- **WHAT TO WORK ON**
Please give the data again in full, exactly as it reads.

- **INFORMATION SUPPLIED**
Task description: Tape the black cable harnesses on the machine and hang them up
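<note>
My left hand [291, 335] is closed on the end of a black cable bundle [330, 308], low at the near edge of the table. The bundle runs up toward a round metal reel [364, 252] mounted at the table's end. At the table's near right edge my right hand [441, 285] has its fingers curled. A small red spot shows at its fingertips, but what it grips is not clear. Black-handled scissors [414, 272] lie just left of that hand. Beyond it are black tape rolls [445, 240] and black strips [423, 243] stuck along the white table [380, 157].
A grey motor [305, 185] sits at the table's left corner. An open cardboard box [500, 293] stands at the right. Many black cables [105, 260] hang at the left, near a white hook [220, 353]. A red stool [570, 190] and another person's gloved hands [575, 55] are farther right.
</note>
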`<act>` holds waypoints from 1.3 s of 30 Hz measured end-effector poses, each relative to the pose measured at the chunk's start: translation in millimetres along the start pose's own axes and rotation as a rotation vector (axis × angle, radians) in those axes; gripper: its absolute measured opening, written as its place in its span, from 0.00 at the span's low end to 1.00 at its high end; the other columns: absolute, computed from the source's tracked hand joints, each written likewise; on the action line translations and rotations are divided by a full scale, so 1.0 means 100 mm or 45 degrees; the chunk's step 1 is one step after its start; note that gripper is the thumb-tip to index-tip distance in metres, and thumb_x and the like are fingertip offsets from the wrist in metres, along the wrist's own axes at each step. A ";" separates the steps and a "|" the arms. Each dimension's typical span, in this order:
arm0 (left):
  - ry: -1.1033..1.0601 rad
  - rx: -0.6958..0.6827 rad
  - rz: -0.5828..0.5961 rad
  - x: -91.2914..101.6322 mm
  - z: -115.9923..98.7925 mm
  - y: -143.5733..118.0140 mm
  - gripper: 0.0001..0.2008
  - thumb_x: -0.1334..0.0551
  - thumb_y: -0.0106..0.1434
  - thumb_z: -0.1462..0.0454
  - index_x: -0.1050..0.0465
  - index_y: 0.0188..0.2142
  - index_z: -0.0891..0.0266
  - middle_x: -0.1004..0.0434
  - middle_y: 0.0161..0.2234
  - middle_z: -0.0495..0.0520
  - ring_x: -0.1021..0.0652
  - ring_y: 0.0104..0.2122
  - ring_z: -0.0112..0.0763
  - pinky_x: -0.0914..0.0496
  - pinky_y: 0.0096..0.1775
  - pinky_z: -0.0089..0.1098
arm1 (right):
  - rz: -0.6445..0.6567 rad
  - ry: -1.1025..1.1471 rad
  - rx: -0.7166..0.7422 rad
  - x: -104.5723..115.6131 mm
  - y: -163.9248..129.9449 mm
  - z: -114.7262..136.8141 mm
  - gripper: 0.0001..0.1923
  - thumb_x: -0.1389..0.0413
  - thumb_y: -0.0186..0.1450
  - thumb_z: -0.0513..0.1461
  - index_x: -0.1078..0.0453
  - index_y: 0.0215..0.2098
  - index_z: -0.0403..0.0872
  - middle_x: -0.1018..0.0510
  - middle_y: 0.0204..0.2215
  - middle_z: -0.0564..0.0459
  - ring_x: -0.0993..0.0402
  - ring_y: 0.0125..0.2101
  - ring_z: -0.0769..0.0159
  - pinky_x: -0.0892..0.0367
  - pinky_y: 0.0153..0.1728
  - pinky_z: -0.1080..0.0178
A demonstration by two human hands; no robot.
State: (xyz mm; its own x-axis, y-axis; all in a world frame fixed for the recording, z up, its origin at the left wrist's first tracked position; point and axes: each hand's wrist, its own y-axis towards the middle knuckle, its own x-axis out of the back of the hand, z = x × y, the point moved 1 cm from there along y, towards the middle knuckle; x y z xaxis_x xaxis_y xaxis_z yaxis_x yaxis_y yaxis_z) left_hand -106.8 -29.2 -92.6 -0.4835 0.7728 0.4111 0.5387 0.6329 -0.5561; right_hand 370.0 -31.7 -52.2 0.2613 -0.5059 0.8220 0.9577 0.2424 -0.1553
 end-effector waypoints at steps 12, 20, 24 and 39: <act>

- **REPLY TO THE EXERCISE**
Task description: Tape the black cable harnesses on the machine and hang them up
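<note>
My left hand [291, 335] is closed on the end of a black cable bundle [330, 308], low at the near edge of the table. The bundle runs up toward a round metal reel [364, 252] mounted at the table's end. At the table's near right edge my right hand [441, 285] has its fingers curled. A small red spot shows at its fingertips, but what it grips is not clear. Black-handled scissors [414, 272] lie just left of that hand. Beyond it are black tape rolls [445, 240] and black strips [423, 243] stuck along the white table [380, 157].
A grey motor [305, 185] sits at the table's left corner. An open cardboard box [500, 293] stands at the right. Many black cables [105, 260] hang at the left, near a white hook [220, 353]. A red stool [570, 190] and another person's gloved hands [575, 55] are farther right.
</note>
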`<act>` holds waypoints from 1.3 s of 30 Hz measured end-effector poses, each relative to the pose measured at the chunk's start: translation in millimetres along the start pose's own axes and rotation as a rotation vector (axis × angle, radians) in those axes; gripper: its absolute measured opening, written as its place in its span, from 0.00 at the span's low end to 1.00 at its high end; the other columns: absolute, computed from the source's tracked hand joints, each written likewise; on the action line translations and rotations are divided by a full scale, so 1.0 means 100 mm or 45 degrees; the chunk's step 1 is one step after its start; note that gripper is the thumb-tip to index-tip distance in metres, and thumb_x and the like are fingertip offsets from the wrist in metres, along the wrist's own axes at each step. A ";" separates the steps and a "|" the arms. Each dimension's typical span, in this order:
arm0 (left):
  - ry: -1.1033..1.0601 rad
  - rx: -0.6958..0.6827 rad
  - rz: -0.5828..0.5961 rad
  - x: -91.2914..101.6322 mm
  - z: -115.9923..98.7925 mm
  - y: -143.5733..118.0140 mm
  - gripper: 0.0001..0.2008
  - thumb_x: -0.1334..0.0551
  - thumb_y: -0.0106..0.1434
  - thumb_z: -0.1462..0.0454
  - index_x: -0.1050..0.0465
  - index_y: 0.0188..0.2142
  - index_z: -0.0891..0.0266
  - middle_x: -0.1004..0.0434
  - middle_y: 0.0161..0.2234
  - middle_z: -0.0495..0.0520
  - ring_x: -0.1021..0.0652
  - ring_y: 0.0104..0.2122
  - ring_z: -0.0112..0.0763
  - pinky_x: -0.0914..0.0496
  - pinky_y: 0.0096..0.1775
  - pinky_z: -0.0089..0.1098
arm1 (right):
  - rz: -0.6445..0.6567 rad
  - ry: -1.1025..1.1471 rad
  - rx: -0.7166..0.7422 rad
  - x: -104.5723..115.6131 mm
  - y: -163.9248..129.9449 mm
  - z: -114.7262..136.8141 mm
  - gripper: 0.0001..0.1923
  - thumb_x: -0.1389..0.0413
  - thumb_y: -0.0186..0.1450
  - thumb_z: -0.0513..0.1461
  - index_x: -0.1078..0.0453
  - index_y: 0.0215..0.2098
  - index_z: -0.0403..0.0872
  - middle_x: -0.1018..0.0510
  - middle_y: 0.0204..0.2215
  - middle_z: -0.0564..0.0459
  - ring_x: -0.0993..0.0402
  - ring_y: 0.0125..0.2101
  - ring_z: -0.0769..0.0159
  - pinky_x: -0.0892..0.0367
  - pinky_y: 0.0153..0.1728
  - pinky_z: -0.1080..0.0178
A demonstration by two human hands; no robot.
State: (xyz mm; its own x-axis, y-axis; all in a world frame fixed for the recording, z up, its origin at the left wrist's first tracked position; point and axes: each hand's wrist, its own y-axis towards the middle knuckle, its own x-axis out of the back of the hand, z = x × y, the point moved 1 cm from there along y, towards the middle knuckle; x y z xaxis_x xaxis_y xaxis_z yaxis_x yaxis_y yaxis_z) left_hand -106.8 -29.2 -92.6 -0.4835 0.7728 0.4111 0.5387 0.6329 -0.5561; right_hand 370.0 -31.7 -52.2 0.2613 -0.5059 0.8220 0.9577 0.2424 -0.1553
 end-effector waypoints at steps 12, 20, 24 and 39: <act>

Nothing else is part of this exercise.